Bisnis.com, JAKARTA — Asosiasi Asuransi Jiwa Indonesia (AAJI) mengungkap sederet pengaduan konsumen terkait permasalahan asuransi yang diterima asosiasi dari masyarakat.
Ketua Dewan Pengurus AAJI Budi Tampubolon mengatakan bahwa terdapat beragam pengaduan yang paling banyak diterima asosiasi, yakni mulai permasalahan klaim yang belum diterima hingga polis asuransi yang tak kunjung diterima.
“Klaim belum dibayar, polis belum diterima, kemudian beberapa permintaan nasabah yang dirasakan kok lambat, belum segera ditindaklanjuti,” kata Budi saat ditemui Bisnis di kawasan Menteng, Jakarta, dikutip Minggu (10/12/2023).
Budi menyebut bahwa sejak tahun lalu, tren pengaduan konsumen yang diadukan masyarakat, umumnya seperti itu.
“Umumnya itu terus. Tapi dua [pengaduan konsumen] yang paling besar biasanya klaim kenapa nggak dibayar dan polis kenapa belum diterima,” ungkapnya.
Sebelumnya, Otoritas Jasa Keuangan (OJK) mengungkap permasalahan kesulitan klaim asuransi masih menjadi isu utama di industri perasuransian.
Baca Juga
Kepala Eksekutif Pengawas Perilaku Pelaku Usaha Jasa Keuangan, Edukasi, dan Pelindungan Konsumen OJK Friderica Widyasari Dewi mengatakan bahwa lebih dari 50% pengaduan konsumen terkait asuransi, khususnya kesulitan klaim.
Selain kesulitan klaim, wanita yang akrab disapa Kiki itu menyebut pengaduan konsumen lainnya yang diadukan juga terkait produk yang tidak sesuai dengan penjelasan saat penawaran kepada calon konsumen.
Sama halnya dengan persoalan premi, isu polis yang tidak diketahui, dan tidak dipahami konsumen, hingga persoalan saat pembatalan atau penutupan polis.
“Kalau kita melihat data pengaduan OJK untuk industri asuransi, pokok permasalahan sering diadukan terkait proses klaim,” ujar Kiki dalam konferensi pers Rapat Dewan Komisioner (RDK) OJK Bulanan November 2023 secara virtual, Senin (4/12/2023)
Salah satu penyebab permasalahan kesulitan klaim asuransi karena pre-existing condition. Biasanya, kondisi ini terjadi saat konsumen ingin mengajukan klaim namun ditolak oleh perusahaan asuransi, karena konsumen tidak mengungkapkan fakta material terkait kesehatan maupun riwayat penyakit.

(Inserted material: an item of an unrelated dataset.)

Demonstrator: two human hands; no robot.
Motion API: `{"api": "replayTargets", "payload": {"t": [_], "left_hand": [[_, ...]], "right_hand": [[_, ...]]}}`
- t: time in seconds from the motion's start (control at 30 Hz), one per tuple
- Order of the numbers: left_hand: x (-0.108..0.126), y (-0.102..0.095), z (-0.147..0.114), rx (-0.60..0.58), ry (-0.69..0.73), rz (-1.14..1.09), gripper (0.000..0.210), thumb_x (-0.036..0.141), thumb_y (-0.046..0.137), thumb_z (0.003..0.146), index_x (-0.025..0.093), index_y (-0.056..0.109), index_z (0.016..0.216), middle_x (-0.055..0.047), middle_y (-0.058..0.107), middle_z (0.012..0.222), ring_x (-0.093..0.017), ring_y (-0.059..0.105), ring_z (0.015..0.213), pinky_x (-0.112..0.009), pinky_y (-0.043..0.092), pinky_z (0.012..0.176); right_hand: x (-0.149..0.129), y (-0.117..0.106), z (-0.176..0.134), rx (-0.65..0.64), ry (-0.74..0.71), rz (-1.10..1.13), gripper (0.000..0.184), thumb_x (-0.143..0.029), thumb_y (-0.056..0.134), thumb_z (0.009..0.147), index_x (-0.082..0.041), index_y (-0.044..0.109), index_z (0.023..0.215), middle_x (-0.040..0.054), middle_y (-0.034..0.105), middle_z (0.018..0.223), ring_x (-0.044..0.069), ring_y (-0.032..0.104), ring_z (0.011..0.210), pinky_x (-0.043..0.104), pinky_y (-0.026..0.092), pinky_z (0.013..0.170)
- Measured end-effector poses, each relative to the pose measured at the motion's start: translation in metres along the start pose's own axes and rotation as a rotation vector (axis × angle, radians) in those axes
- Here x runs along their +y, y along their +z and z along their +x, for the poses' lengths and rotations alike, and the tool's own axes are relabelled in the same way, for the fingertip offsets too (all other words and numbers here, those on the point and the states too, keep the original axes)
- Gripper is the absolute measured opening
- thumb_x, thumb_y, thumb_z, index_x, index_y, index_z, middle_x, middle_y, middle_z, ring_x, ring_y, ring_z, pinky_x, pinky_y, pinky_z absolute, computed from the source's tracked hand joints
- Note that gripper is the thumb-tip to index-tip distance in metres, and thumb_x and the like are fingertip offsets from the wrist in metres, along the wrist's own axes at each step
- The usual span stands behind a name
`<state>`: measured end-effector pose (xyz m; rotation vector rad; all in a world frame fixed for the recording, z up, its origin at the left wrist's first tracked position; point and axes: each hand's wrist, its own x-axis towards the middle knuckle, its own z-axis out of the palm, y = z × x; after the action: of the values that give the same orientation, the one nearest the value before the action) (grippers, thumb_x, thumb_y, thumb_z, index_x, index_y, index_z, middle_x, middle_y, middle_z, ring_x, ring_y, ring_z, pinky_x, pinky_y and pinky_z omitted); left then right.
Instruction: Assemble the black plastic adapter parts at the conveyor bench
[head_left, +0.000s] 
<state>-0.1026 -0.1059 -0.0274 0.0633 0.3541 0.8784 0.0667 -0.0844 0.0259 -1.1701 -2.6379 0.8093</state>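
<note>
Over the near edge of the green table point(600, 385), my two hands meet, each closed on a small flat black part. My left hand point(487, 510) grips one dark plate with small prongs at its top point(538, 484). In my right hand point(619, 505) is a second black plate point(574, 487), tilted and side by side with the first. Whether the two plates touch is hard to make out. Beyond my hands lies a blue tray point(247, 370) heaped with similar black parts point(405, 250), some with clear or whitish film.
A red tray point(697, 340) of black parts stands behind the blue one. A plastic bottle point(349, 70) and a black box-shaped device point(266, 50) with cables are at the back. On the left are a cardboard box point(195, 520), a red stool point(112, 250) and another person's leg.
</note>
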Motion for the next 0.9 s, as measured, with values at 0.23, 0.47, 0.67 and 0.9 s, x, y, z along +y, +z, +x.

“Ini bisa dia hal, calon konsumen tidak jujur atau kadang-kadang agennya mengatakan sudah tidak apa-apa, jadi banyak halnya, ini yang banyak menyebabkan penolakan klaim,” kata Kiki.
Penyebab lainnya adalah mis-selling. Menurut Kiki, hal yang menyebabkan kondisi mis-selling asuransi juga bisa dari dua sisi.
Dari sisi konsumen misalnya, konsumen yang menandatangani Surat Permintaan Asuransi Jiwa (SPAJ) dalam keadaan kosong.
“Konsumen sudah sangat percaya dengan agen asuransi, ini banyak sekali terjadi bukan hanya di asuransi, juga kadang [terjadi] di perbankan,” tambahnya.
Kemudian, dia menambahkan konsumen yang tidak membaca polis dengan teliti, sehingga tidak paham hak dan kewajibannya sebagai pemegang polis.
Dari sisi perusahaan asuransi, Kiki menuturkan bahwa tenaga pemasar atau agen asuransi tidak menjelaskan produk secara lengkap, akurat, dan jujur kepada calon pemegang polis.
Begitu pula dengan adanya fraud asuransi (kecurangan) yang dilakukan agen asuransi untuk mengejar target.
“Juga, agen terkadang tidak memiliki product knowledge yang memadai atau mumpuni,” lanjutnya.